5 Things to Look for in a Record Deal

After years of hard work, you just landed your first record deal. Amazing. Now the record label sends over the contract and it’s thirty pages long. Yikes. Here are the main points to look for in a record deal and what to avoid.

1) How Long is the Term? This is a good starting point: how long will you be tied to this record deal? For the label, a longer term is more desirable, so they can earn back their investment and make a profit from your music for as long as possible. For you, shorter is better in any record deal. The reason? If things are going great with your label when the term expires, you can always sign a new record deal, likely with better terms. But if things aren’t so hot, you can get out and find a new label (or go back to being independent).  There will likely be “option” periods associated with any term, which allow the label to extend the length of the record deal. Ideally, such options should only be exercised via mutual agreement (i.e. not just the label deciding).
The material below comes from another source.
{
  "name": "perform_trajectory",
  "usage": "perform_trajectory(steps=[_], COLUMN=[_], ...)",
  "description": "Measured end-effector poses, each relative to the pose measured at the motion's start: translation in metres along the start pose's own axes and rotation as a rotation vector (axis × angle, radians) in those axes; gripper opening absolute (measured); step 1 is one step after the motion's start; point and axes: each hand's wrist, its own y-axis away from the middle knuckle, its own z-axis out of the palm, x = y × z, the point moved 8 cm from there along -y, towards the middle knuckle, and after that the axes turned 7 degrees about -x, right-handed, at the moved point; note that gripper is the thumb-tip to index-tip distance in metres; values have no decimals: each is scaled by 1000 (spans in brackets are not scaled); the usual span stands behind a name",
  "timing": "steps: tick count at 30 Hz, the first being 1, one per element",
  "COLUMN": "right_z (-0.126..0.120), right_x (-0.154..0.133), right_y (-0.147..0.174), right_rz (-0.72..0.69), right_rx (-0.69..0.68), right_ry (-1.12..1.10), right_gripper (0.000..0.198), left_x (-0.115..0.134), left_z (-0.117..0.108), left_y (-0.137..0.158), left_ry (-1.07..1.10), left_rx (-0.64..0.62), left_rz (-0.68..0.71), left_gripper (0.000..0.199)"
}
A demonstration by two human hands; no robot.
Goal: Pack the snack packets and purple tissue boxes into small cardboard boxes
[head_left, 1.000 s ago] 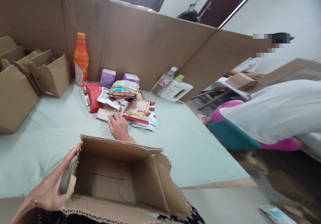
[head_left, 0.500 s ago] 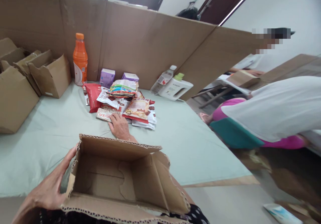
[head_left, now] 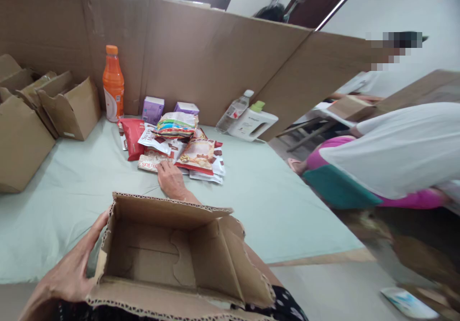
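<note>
My left hand [head_left: 74, 263], spread wide, holds open box [head_left: 213, 256], floor flaps [head_left: 185, 258] showing; right hand [head_left: 172, 180], half-curled, still on beige packet [head_left: 147, 163], grip unclear.

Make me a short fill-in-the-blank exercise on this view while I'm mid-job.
1. The left grip holds the open box by its ____ side.
2. The right grip is at the snack packets, with ____ purple cartons behind them.
3. The white jug has a ____ cap.
4. The cap colour of the upright bottle is ____.

Missing words: left; two; green; orange.
</note>
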Motion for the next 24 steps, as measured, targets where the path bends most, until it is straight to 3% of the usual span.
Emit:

2) What is the Territory? Some record deals apply to a single territory (e.g. the USA), some apply to the entire world. If the former, you can in theory sign different deals in different territories. This can be a challenge in the digital era, where borders are somewhat arbitrary. If you sign a worldwide record deal, try to ensure that if the label fails to release your music in certain territories, those rights revert back to you. This allows you to either self release or team up with another record label in these territories.

3) What is Your Royalty? This is a big one. Many small to mid-size labels offer a “net 50” deal, which means that after they’ve recouped their expenses, you and the record label split profits 50/50. You’ll want to clearly define what expenses are allowed, and include some language that larger expenses (over $1000 for example) require your consent. For major label record deals, a typical artist royalty is in the 12-20% range. This lower royalty is a reflection of the increased investment that comes with a major label. In other words, you make less from record sales, but should be benefitting from a much larger investment in recording and marketing.

4) How Much Will The Label Invest in You? I try to get as much clarity as possible on this topic, in terms of actual budget commitments from the label. This includes dollar amounts budgeted for music videos, tour support, recording, radio promotion, and more. Your label may be hesitant to commit to actual numbers until they see how the records perform, but this is where you need a good entertainment lawyer advocating on your behalf.

5) Does the Label Participate in Non-Record Revenues? This is the biggest thing to watch for in a modern record deal. More and more, record labels are asking for a piece of the pie from non-record revenue streams such as touring, merchandise, and publishing. These are the so-called “360 Deals” that you’ve likely heard of. In many ways, they are a reflection of the modern realities facing record labels and artists. But before you give away a portion of these crucial revenue streams, you need to know what the label is prepared to do to earn their piece. If they want to commission on touring, will they be providing funding for tour support? If they want a piece of publishing, will they be providing publisher services including shopping your songs for film and television placements? Some labels who ask for these commissions do indeed provide these services, but some don’t. And remember: if you’re giving a cut of all these revenues to your label as well as a manager, it might not leave much for you at the end of the day.

These five areas are of course just the starting point. There is much, much more to look for in a modern record deal. If you take your career seriously, you will seek the advice of an experienced, trusted entertainment lawyer who will also help negotiate the best record deal possible for you and your career. As always, email me with questions.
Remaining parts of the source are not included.